Exercise goal:
With the line containing "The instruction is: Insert" as the final line, restate exactly every line of the data below from the first one onward, and copy no pictures.

[[ Supplied entries open ]]

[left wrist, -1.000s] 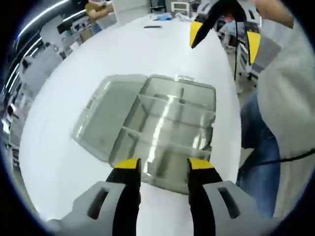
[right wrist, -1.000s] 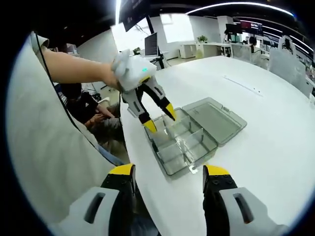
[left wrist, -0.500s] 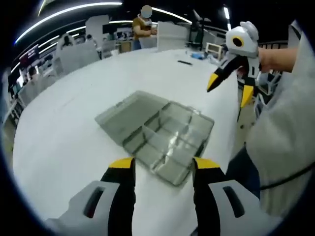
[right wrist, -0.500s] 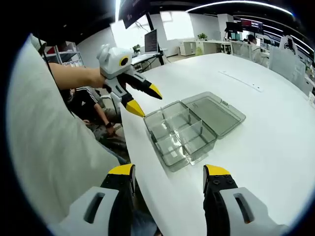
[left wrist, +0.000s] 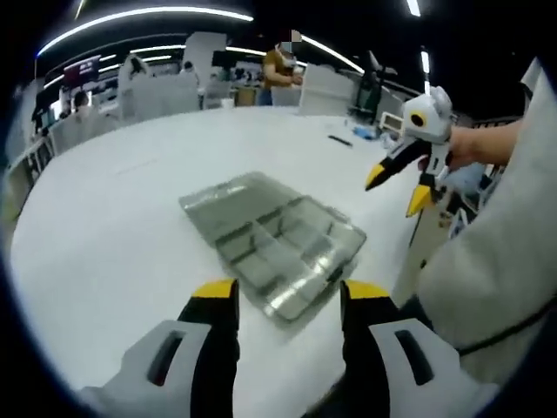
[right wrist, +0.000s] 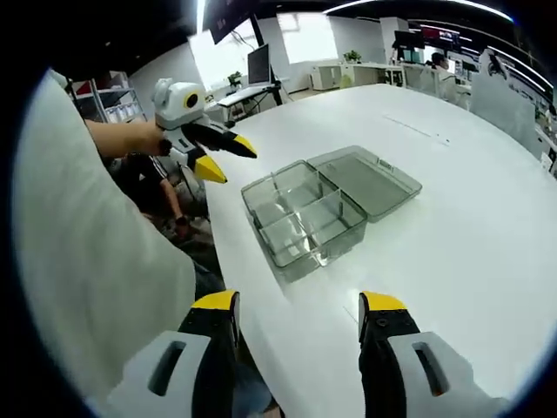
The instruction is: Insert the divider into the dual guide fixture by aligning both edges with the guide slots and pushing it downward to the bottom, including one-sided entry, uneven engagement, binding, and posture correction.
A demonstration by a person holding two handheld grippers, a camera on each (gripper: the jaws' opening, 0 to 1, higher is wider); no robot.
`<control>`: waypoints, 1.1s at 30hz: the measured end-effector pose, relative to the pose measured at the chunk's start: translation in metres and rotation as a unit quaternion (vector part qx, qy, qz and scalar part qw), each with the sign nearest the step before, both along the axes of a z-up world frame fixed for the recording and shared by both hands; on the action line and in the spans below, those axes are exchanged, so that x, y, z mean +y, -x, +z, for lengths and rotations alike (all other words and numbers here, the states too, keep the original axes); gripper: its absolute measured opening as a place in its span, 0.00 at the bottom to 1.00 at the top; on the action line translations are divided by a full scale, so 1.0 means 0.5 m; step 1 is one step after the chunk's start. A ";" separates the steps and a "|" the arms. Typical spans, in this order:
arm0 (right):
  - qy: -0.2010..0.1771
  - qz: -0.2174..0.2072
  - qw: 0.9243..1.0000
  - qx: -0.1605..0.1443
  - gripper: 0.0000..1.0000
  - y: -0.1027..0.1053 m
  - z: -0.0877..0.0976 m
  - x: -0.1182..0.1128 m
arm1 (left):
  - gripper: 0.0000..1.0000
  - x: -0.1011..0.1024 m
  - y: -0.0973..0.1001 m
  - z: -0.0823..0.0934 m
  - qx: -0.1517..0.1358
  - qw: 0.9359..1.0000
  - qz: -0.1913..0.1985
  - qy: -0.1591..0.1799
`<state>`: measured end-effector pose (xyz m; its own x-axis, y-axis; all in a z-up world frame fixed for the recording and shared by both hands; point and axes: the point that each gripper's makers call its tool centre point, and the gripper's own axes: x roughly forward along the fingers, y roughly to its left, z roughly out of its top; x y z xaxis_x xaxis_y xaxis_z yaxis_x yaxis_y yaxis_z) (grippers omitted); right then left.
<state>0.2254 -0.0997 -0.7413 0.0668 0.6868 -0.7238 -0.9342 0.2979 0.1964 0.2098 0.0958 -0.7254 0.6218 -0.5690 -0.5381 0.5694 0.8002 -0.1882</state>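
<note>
left gripper jaws apart, empty | right gripper jaws apart, empty | right gripper view: seated person beyond clear grey compartmented plastic box, lid flat open

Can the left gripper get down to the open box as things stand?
Probably yes. The left gripper is open and empty, above the table, with the box just past its jaws. The right gripper hangs off to the side, and nothing lies between.

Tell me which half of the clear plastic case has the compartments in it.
The deep tray half, nearest the table edge, holds the compartments. The flat lid half, lying open beside it farther onto the table, is smooth inside with no walls.
</note>
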 end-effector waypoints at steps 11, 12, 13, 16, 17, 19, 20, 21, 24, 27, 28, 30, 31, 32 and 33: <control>0.017 0.007 1.000 -0.003 0.52 -0.024 -0.014 -0.017 | 0.51 0.001 0.018 0.019 -0.019 0.999 0.015 0.034; 0.019 0.009 1.000 -0.004 0.52 -0.025 -0.014 -0.018 | 0.53 0.001 0.020 0.021 -0.021 0.999 0.016 0.034; 0.021 0.011 1.000 -0.006 0.52 -0.030 -0.016 -0.017 | 0.54 0.002 0.020 0.024 -0.024 0.999 0.020 0.038; 0.026 0.019 0.999 -0.009 0.51 -0.037 -0.019 -0.015 | 0.55 0.003 0.022 0.030 -0.030 0.998 0.028 0.047; 0.028 0.021 0.999 -0.011 0.51 -0.040 -0.021 -0.015 | 0.55 0.003 0.024 0.030 -0.030 0.998 0.029 0.048; 0.030 0.024 0.999 -0.010 0.51 -0.048 -0.025 -0.014 | 0.56 0.001 0.028 0.031 -0.033 0.998 0.031 0.048; 0.031 0.025 0.999 -0.011 0.51 -0.051 -0.027 -0.014 | 0.58 0.001 0.030 0.031 -0.034 0.998 0.033 0.049; 0.034 0.027 0.999 -0.010 0.51 -0.054 -0.030 -0.015 | 0.59 -0.001 0.033 0.032 -0.035 0.998 0.033 0.051; 0.036 0.034 0.999 -0.012 0.50 -0.063 -0.033 -0.013 | 0.64 -0.010 0.041 0.037 -0.036 0.997 0.037 0.055; 0.042 0.042 0.998 -0.014 0.50 -0.070 -0.039 -0.012 | 0.65 -0.014 0.045 0.040 -0.035 0.997 0.039 0.059; 0.044 0.043 0.998 -0.014 0.50 -0.072 -0.042 -0.012 | 0.65 -0.017 0.047 0.040 -0.034 0.997 0.038 0.061; 0.046 0.046 0.998 -0.015 0.50 -0.079 -0.043 -0.013 | 0.66 -0.021 0.051 0.039 -0.033 0.997 0.035 0.061; 0.046 0.046 0.998 -0.015 0.49 -0.081 -0.042 -0.013 | 0.66 -0.022 0.052 0.039 -0.033 0.997 0.035 0.061; 0.046 0.048 0.998 -0.018 0.49 -0.084 -0.042 -0.013 | 0.67 -0.024 0.052 0.040 -0.033 0.997 0.035 0.061; 0.049 0.049 0.997 -0.019 0.49 -0.089 -0.043 -0.016 | 0.67 -0.026 0.053 0.042 -0.034 0.997 0.036 0.063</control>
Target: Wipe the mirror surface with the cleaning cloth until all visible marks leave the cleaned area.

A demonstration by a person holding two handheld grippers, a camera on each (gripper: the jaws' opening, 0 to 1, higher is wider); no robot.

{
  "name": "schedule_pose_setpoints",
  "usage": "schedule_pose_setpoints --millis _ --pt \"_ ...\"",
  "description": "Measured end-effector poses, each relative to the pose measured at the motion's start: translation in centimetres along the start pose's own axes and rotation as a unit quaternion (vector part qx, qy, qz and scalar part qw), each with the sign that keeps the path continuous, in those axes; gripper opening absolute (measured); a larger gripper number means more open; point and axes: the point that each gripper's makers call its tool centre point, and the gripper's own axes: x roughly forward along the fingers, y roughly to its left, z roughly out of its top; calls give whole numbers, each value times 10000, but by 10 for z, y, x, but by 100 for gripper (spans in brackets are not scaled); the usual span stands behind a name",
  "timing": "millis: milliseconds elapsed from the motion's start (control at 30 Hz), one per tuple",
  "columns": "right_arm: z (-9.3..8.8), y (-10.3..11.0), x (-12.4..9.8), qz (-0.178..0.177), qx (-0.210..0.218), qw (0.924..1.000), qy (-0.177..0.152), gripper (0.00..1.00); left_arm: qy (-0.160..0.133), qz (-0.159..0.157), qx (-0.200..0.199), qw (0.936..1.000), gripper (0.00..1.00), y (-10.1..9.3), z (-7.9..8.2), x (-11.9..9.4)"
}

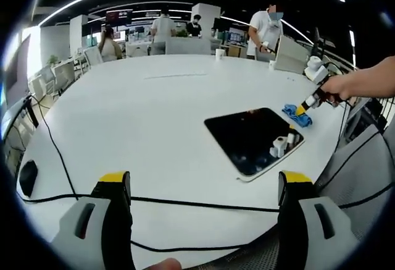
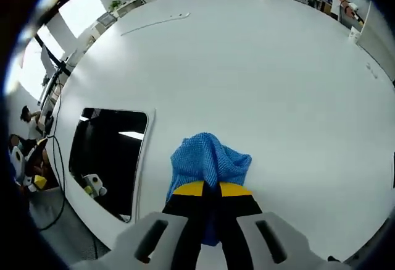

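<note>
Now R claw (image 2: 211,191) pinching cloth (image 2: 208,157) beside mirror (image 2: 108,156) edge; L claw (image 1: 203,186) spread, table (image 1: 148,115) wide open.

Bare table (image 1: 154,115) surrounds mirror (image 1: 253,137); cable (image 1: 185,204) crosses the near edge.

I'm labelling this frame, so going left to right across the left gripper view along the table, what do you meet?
Black cable → mirror → blue cloth → right gripper → the person's hand holding it.
</note>
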Motion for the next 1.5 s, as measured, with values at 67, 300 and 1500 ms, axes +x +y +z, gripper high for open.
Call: schedule_pose_setpoints --millis 67,300,1500 --pt "-1 2 -3 22 -14 10000 31 3 -18 -2 18 10000 99 1 1 -1" --pt "20 11 -38 432 -1069 9897 -850 44 -147 -108 64 9998 99 2 9 -8" --pt "-52 25 -79 748 -1097 9593 -2494 98 -407 -445 -7 9982 99 0 19 -19"
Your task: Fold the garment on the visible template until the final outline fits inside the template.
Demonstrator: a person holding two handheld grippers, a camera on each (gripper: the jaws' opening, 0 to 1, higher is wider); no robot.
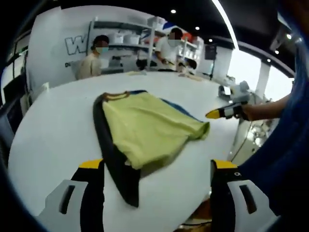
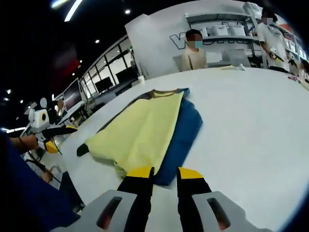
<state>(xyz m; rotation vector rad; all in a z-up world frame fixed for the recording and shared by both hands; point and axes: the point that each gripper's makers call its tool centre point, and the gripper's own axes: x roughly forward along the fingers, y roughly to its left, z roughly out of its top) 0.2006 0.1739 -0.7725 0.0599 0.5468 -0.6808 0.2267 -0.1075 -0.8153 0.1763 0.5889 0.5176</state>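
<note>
Left gripper view: left gripper [image 1: 157, 164] jaws apart, empty.
Right gripper [image 2: 165, 172]: released, empty.
Shirt [image 1: 145, 128]: partly folded; blue mat [image 2: 186, 126] peeks out, fit unconfirmed.

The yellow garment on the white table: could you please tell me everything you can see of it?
The yellow garment is a soft knit-looking top with a brownish-orange neck trim, folded over itself and lying flat, slightly rumpled, on the white table. Under it lie a blue panel along one long side and a dark panel along the other; whether these are the template or part of the garment, I cannot tell. The right gripper has its tips at the near edge; contact is unclear.
</note>
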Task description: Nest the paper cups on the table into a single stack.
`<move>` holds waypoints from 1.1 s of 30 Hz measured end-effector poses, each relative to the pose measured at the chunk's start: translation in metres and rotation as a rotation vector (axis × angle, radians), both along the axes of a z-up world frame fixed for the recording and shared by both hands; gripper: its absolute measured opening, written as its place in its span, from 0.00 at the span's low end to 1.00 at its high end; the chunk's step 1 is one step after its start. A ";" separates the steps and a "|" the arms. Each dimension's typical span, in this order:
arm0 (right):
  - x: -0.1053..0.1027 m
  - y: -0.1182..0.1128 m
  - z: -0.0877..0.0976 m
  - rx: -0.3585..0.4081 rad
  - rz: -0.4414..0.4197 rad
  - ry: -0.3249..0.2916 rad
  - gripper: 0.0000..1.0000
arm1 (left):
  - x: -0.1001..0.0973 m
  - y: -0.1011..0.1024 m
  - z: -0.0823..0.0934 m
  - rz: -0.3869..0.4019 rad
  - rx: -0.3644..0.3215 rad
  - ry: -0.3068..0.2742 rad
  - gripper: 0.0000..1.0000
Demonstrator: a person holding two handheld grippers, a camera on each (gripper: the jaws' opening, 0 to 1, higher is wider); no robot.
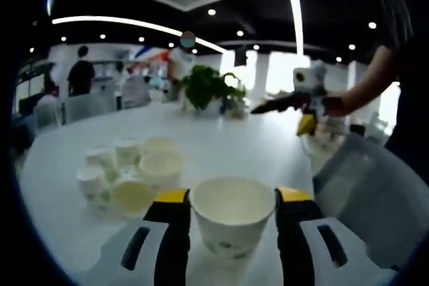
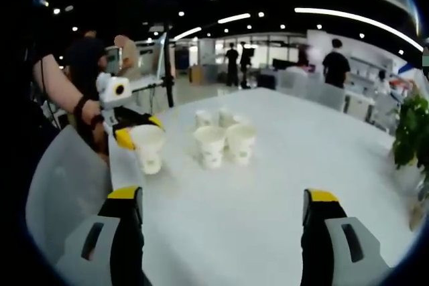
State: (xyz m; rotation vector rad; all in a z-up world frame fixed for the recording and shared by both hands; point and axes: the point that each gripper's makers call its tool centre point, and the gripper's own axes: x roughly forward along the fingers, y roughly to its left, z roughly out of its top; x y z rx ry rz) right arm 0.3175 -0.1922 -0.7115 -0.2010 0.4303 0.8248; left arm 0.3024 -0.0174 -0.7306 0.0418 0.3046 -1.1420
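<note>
We hold one cup point(image 1: 232, 224) between the left gripper's point(image 1: 231, 222) jaws, right gripper point(image 2: 224, 222) wide open, empty — next, seat it in a cup of the cluster point(image 1: 131, 172) ahead-left.

Left gripper view sits low at one edge of the white table point(image 1: 221, 135), facing across it toward a potted plant point(image 1: 208, 88) at the far edge, very near a paper cup point(image 1: 231, 222). Right gripper view looks from an adjoining edge across the table. Both views share the cup cluster point(image 2: 224, 138) and each shows the other gripper point(image 2: 137, 128).
</note>
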 end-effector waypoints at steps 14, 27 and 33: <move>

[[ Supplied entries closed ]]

Answer to the exercise:
[left wrist, -1.000s] 
[right wrist, -1.000s] 
[left wrist, -0.500s] 
[right wrist, -0.500s] 
[left wrist, +0.000s] 
[right wrist, +0.000s] 
The instruction is: Insert the divider into the dual guide fixture by aligning both edges with the guide slots and pushing it downward to the bottom, including one-sided entry, uneven engagement, binding, and posture correction.

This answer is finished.